Susú e Isabella están en su cuarto y conversan acerca de lo que puede pasar ante la presencia de Gladys. Susú intenta una terapia gestual. “Gordito y tortuga charapa, no way. Gordito y Gordita, forever and ever”, dice varias veces. Y entonces le llega el turno de hacer la rutina gestual a Isabella. Susú le pide más entusiasmo y eso es lo que hace Isabella. Pero en eso entra Miguel Ignacio al cuarto y muy serio mira a Isabella. “Tengo que hablar contigo”, le dice con voz grave. Isabella teme lo peor. “¡Nos vamos a casar!”, le dice y las Pinky Friends estallan en gritos de alegría.

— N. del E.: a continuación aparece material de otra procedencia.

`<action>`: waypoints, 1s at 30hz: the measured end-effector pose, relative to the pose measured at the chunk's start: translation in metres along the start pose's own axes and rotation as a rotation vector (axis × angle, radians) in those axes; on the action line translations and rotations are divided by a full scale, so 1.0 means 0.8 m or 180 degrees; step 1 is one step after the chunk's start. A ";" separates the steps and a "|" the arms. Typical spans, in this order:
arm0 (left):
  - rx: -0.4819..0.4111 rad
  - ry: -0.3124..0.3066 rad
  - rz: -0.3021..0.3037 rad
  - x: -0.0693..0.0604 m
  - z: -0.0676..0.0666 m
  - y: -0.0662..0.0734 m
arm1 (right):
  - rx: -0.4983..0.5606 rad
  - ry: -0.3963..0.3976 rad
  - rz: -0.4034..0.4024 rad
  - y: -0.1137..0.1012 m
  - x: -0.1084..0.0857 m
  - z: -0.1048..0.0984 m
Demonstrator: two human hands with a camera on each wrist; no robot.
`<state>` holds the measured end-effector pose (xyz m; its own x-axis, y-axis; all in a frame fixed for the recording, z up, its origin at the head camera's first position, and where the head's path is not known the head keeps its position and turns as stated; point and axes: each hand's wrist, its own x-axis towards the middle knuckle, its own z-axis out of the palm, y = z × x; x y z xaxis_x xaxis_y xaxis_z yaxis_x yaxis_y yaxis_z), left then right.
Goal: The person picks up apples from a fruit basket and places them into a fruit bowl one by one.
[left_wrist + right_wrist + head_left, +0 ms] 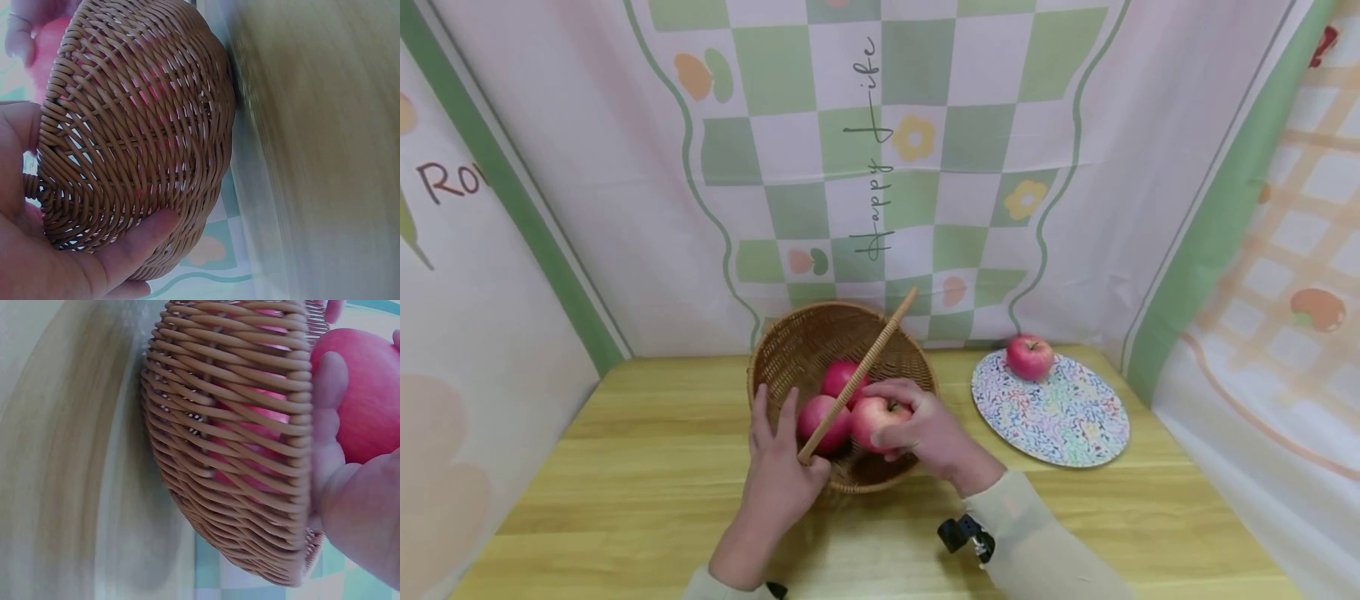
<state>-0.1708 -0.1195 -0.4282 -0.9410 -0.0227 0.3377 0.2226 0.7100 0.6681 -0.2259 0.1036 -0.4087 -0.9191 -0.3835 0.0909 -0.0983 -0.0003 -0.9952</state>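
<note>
A brown wicker basket [917, 357] with a thin arched handle [880, 343] stands on the table. My left hand [781, 475] holds its near-left rim by the handle's base; in the left wrist view, one finger [139, 242] lies along the woven outer wall. At the basket's right side my right hand [928, 429] grips an apple [880, 423], fingers over the top and thumb in front. In the right wrist view this apple [369, 394] shows at rim height. Two more red apples, one nearer [822, 423] and one farther back [842, 379], lie inside the basket, partly behind the handle.
To the right of the basket lies a round plate [1060, 425] with a multicoloured speckled pattern. One red apple [1030, 358] sits near its back edge. Printed cloth [917, 67] hangs behind the wooden table [647, 475] and along both sides.
</note>
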 end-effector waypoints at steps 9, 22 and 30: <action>-0.0015 -0.0038 -0.0008 0.001 -0.001 0.002 | 0.0247 0.0148 0.0183 -0.025 -0.026 -0.033; -0.0026 -0.0071 -0.0083 0.000 -0.004 0.001 | -0.0260 0.0625 0.0402 -0.042 -0.066 -0.135; 0.0004 -0.0101 -0.0121 0.002 -0.005 0.002 | -0.0392 0.1002 0.0565 -0.023 -0.090 -0.218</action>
<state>-0.1708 -0.1209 -0.4242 -0.9563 -0.0273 0.2910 0.1865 0.7098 0.6793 -0.2241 0.2923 -0.3902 -0.9963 -0.0650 -0.0564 0.0454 0.1591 -0.9862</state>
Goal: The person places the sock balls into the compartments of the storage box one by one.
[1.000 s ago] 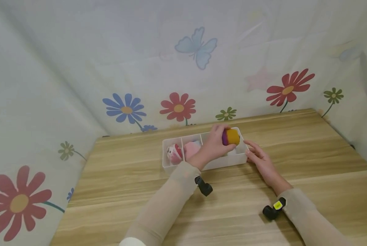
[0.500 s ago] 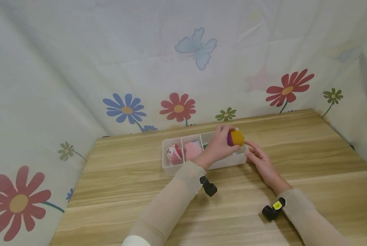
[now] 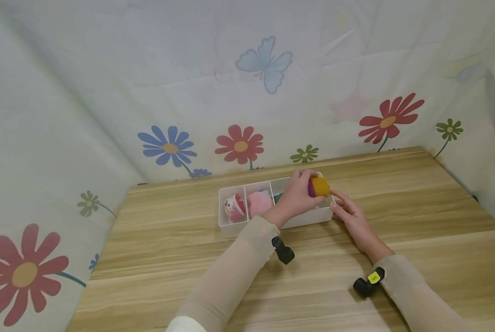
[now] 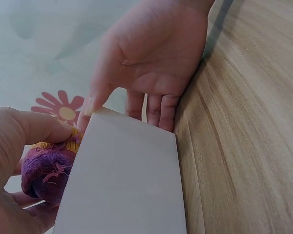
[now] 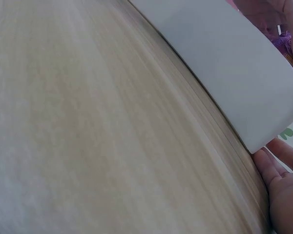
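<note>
My left hand [image 3: 296, 196] grips a rolled-up sock [image 3: 320, 187], mustard yellow at one end and purple at the other. Loose threads show on its purple part in the left wrist view. It sits at the rim height of a white divided box [image 3: 291, 222], over the right end. My right hand [image 3: 354, 226] touches the box's right end with fairly straight fingers, its thumb at the near corner. Farther left in the box lie a red-and-white patterned roll [image 3: 235, 207] and a pink roll [image 3: 260, 203]. Something green [image 3: 278, 197] shows partly behind my left hand.
The box stands near the back of a wood-grain table [image 3: 156, 267]. A white curtain [image 3: 214, 92] with printed flowers and a butterfly hangs behind the table and along its sides.
My left hand has moved slightly to the right with the sock, mostly in the first half second. The green item has come into view. My right hand has stayed at the box's end.
</note>
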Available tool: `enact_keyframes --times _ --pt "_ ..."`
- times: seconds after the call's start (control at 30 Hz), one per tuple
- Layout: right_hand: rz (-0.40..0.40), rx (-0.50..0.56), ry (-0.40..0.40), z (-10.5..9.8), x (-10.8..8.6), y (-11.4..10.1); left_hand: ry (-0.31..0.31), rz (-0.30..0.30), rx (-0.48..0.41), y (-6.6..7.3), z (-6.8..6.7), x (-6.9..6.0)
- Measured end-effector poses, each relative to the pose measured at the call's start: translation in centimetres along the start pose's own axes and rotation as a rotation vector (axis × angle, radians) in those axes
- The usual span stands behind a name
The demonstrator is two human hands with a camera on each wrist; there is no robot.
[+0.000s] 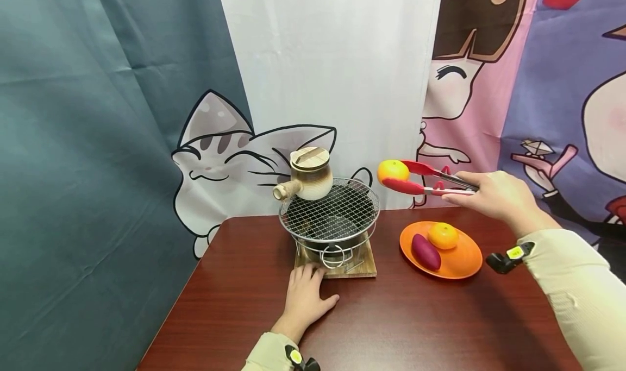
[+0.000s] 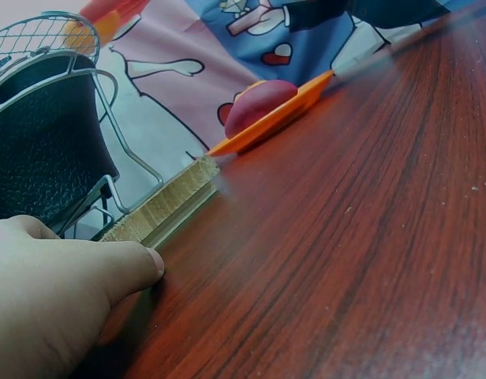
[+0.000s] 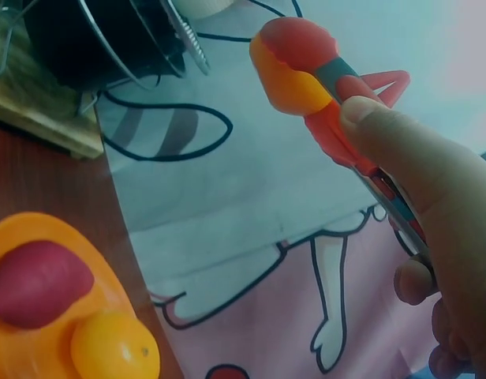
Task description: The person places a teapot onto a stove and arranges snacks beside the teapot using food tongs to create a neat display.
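Observation:
In the head view my right hand point(image 1: 504, 200) grips red-tipped metal tongs point(image 1: 403, 187). Their tips clasp a mandarin point(image 1: 393, 170) in the air, right of and above the round wire grill mesh point(image 1: 342, 211). The mesh tops a dark stove point(image 1: 320, 245) standing on a wooden board point(image 1: 368, 263). My left hand point(image 1: 304, 301) rests on the table with its fingertips at the board's front left edge; the left wrist view shows the thumb point(image 2: 121, 268) beside that edge. A clay teapot point(image 1: 315, 183) with a wooden lid and side handle sits on the mesh's back left.
An orange plate point(image 1: 467, 262) right of the stove bears a second mandarin point(image 1: 443, 235) and a purple sweet potato point(image 1: 425, 252). Under everything lies a reddish-brown wooden table point(image 1: 391, 327). A printed cartoon curtain point(image 1: 332, 61) hangs close behind its back edge.

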State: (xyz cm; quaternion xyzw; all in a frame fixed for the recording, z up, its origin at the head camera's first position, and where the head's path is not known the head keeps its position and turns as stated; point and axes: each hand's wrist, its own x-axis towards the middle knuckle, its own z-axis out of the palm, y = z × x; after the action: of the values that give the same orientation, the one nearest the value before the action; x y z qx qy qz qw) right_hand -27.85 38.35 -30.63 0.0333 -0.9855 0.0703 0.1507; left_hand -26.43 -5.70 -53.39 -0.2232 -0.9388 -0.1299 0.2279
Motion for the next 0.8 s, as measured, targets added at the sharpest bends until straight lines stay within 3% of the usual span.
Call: enact_keyframes --times 0.13,0.43,0.8 --pt "-0.008 0.006 -0.017 -0.1 0.7 -1.0 -0.006 -0.005 -0.001 0.0 -0.1 0.0" --pt "-0.041 0.032 0.027 0.2 1.9 -3.1 0.005 0.0 -0.003 -0.1 0.1 0.1" --pt "-0.056 0.018 -0.029 0.8 3.4 -5.1 0.006 -0.004 0.014 -0.1 0.1 0.0"
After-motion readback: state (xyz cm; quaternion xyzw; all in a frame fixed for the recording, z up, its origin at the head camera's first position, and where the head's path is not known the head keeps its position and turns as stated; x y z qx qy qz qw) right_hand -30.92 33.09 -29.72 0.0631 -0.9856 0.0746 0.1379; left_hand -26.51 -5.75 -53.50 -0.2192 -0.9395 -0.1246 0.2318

El padre Manuel le explica a Reyna lo que significa el refrán que le dijo. “Si siembras odios, rencores, egoísmos y maltratos, qué crees que vas a cosechar. Si haces daño, la vida te devolverá el daño con creces”, le dice. “Claro, la mujer siempre tiene la culpa, el hombre nunca y aunque sea cura, es hombre”, señala Reyna y se va a su casa. Y a solas se pone a pensar en todo lo que ha hecho con Lucho y sus hijos y también a los González y especialmente a Charo. Deja su cuarto y encuentra a Charo en el comedor. “Charito, ¿podemos hablar?”, le dice. Lleva una garrafa de licor en la mano. “Charito, estoy pagando mis culpas. Ahora sé qué se siente cuando te quitan el marido. Yo lo hice contigo. Me metí con Lucho y ahora Lucho está con otra más joven y más guapa. Charito, perdóname por favor, te he hecho la vida imposible. Si quiero que las cosas me vayan bien, me tienes que perdonar”, le pide. “Yo solo quiero que todos vivamos en paz”, dice Charo. “Ay Charito, tú eres una santa”, le dice. Llega Teresa y también le pide que la perdone y ella lo hace. “¡Ay chicas, qué lindas!”, exclama Reyna y las abraza alas dos.

“¡¿Cómo que se casan ya, ya?!”, pregunta Francesca. “¡Nos casaremos este fin de semana, no te parece romántico!”, dice Isabella. "Hay que avisarle a la revista Chozas. Tiene que ser en un restaurante elegante", añade Susú. Francesca entra en dudas ante esta boda relámpago.